Almost like running a race with no finish line. Or like climbing a mountain that becomes insurmountable through time. No wonder we were exhausted.
We thrive in the hive of never-ending goals, tasks and activities. At the end of the day, we feel prolific, effective, accomplished but also beat, burnt-out and broken down.
And then, all of a sudden, coronavirus happened. And just like that—we stopped—we stopped running the race that had no finish line. In our wildest dreams, we never imagined such a spectacle.
But it makes you realize that nothing is impossible.
Overnight, our lives were overturned, our plans upended. The world stopped. Wildlife, unviewed, undisturbed, uninterrupted, reproduced. The skies breathed. The mountains became visible—once more. And if only for a brief moment in time, the streets were silent and free of fumes. For me, those moments were golden.
Never in our wildest dreams did we imagine being in the midst of a pandemic.
Sometimes, we need to push the pause button. The pandemic did it for us. And perhaps, we should be grateful. Because for what it’s worth, this pandemic has allowed us to pause and ponder—about what, in the end, really matters.
Sheltering at home, we went on cleaning sprees that uncovered a treasure trove of unused or barely-used stuff gathering dust in our shelves—irrefutable proof of our lives of excess. And this gave birth to the still growing number of barter and trading sites online.

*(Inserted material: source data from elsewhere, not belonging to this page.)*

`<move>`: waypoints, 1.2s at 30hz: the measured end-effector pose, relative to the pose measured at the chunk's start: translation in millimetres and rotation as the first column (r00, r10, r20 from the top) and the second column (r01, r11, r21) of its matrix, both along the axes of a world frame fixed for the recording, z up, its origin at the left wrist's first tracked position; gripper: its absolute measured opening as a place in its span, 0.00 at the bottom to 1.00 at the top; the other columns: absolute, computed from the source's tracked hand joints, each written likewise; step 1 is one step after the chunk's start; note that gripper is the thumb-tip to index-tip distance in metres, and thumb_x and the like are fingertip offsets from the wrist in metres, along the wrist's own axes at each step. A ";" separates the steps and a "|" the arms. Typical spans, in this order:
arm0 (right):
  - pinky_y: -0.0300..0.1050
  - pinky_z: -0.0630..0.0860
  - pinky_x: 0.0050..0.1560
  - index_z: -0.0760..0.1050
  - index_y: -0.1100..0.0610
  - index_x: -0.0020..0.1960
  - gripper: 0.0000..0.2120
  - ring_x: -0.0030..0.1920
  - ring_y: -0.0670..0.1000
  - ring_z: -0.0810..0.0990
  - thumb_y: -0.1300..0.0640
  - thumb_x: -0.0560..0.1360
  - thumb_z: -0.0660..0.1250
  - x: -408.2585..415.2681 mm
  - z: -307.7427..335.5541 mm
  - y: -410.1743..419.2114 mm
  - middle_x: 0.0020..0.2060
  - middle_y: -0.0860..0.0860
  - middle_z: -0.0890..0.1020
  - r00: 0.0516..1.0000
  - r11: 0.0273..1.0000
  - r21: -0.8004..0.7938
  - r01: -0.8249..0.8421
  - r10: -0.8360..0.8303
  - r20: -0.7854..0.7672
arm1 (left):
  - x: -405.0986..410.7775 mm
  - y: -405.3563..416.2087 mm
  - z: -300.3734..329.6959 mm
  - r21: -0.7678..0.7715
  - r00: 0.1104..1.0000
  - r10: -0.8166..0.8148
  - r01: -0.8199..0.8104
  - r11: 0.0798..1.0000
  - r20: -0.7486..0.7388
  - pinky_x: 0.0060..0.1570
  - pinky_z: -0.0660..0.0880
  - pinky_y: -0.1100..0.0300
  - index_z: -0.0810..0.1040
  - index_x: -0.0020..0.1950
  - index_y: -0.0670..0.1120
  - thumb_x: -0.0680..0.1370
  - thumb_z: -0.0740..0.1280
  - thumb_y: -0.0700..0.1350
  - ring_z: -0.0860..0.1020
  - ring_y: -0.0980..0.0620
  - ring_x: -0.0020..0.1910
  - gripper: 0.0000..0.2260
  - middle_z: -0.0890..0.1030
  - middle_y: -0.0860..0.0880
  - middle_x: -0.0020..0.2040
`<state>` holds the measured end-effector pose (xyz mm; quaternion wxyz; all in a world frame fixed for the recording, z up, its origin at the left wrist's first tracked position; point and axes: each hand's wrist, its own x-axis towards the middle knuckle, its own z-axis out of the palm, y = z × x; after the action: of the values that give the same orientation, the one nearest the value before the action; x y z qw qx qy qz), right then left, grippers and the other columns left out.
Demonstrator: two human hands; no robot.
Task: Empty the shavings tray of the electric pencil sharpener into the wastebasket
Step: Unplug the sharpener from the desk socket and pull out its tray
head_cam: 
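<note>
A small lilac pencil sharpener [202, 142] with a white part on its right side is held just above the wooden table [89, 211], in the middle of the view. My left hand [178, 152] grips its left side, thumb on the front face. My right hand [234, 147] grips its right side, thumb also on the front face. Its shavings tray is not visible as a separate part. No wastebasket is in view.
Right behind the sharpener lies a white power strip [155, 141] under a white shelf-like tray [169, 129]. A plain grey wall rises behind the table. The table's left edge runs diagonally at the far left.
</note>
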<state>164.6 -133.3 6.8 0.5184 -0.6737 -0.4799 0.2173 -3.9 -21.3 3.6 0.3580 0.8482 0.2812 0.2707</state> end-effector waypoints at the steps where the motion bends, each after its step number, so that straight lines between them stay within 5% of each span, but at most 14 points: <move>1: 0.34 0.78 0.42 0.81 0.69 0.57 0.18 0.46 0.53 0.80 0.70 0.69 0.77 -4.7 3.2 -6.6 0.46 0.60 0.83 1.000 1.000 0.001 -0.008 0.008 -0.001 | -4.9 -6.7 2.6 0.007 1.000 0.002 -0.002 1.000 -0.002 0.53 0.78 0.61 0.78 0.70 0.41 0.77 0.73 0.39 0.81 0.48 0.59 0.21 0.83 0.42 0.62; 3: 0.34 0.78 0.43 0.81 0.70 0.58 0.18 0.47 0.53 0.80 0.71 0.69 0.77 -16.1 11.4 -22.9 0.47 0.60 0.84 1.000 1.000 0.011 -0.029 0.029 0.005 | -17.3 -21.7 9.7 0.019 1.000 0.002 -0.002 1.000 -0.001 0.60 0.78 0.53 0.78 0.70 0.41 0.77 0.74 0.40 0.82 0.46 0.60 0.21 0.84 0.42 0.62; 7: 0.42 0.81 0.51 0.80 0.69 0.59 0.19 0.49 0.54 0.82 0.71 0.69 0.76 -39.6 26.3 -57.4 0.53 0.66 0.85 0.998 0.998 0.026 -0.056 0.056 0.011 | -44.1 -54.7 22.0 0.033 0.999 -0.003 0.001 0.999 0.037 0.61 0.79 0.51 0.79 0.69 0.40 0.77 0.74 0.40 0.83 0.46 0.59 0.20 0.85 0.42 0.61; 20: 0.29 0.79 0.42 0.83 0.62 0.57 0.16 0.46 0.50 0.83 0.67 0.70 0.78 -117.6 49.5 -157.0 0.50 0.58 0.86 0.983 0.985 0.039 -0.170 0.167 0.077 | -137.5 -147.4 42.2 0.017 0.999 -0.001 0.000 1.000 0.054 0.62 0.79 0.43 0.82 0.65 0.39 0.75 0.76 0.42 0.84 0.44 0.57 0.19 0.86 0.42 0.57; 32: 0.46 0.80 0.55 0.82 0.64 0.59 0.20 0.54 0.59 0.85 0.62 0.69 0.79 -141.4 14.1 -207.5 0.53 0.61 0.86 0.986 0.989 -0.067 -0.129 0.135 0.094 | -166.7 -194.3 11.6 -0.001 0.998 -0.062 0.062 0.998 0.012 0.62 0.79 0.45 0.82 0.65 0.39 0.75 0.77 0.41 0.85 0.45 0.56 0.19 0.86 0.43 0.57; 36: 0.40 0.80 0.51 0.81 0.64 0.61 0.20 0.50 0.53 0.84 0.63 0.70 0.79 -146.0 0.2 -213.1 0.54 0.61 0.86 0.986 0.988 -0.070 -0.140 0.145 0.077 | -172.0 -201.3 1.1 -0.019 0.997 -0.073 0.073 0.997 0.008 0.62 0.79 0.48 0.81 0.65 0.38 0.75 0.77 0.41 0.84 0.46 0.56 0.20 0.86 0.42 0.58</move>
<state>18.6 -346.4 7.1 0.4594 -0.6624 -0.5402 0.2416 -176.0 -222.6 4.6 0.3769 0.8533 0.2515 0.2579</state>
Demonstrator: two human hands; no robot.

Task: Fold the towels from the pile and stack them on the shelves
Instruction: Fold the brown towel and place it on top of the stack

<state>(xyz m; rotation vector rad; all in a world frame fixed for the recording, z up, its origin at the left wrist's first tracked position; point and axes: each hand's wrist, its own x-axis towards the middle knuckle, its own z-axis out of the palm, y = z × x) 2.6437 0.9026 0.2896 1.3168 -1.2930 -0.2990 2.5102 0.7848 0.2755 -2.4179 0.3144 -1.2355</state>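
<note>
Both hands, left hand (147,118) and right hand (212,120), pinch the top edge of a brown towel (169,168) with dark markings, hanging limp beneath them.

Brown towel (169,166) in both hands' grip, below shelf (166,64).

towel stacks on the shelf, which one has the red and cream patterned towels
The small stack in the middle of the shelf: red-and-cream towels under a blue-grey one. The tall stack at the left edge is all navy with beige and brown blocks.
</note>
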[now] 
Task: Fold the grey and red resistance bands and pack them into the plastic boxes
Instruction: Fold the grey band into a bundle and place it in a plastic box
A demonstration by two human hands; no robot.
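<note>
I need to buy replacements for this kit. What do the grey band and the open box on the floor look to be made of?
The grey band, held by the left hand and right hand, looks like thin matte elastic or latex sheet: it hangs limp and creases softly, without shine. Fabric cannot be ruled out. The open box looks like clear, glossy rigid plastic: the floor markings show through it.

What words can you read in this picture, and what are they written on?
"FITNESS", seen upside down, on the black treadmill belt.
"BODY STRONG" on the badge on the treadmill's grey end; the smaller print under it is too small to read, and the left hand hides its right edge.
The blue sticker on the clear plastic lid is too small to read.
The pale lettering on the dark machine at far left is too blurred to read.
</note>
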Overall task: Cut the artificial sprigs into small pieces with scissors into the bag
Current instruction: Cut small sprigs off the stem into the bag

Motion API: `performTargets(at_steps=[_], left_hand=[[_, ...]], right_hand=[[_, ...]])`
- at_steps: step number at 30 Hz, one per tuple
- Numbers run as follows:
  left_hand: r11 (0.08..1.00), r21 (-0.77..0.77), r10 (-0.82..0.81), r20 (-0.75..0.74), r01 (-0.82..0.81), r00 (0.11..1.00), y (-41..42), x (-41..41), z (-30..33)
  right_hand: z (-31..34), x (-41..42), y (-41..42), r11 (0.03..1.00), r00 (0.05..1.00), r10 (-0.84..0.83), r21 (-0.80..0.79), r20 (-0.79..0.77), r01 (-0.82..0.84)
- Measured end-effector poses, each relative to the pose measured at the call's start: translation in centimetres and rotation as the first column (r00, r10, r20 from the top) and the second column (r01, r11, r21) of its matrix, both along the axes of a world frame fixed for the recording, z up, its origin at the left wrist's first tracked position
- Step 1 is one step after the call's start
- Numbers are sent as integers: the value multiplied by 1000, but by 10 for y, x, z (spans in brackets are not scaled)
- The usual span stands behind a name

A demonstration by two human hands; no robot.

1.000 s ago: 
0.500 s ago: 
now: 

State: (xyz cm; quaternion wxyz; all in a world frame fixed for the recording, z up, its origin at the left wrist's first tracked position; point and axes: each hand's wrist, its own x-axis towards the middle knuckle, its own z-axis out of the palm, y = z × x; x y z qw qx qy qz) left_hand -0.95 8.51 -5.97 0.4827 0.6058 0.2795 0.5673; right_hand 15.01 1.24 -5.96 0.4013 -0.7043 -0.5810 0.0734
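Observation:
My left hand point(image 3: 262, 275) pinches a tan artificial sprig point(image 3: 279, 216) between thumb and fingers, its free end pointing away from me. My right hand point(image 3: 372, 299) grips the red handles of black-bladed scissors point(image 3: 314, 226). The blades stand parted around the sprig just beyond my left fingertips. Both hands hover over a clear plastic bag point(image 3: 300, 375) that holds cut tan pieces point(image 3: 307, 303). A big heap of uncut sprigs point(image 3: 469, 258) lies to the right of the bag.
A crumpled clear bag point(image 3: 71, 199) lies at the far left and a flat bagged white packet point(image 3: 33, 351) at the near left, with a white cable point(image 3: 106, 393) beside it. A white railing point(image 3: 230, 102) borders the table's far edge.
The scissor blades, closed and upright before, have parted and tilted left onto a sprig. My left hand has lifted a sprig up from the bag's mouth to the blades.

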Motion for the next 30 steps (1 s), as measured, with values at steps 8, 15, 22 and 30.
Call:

We live with so much excess yet we can actually live with so much less.
I know it’s not for everyone but I love this unexpected and extended season of no socials. Imagine the savings in the last five months from a life of only essential shopping.
I can almost hear my business maven sister saying, “Are you mad? These austerity measures are unbearable for the economy.”
But from a personal standpoint, the savings generated by this season of regulated movement and prohibited socializing is just remarkable.
I am loving this period of austerity.
But this pandemic has also brought us great loss and heartbreak. No doubt, we will carry this pain with us for the rest of our lives. But I hold on to the faith that no matter what happens, we will overcome.
It seems like only yesterday when I was running a race with no finish line. For me, it has always been—so many things to do, so little time.
Maybe, I don’t have to do it all—after all. Perhaps, I should just do the things that become me—not the ones that break me.
After all, it’s not just what we do. It’s also what we become.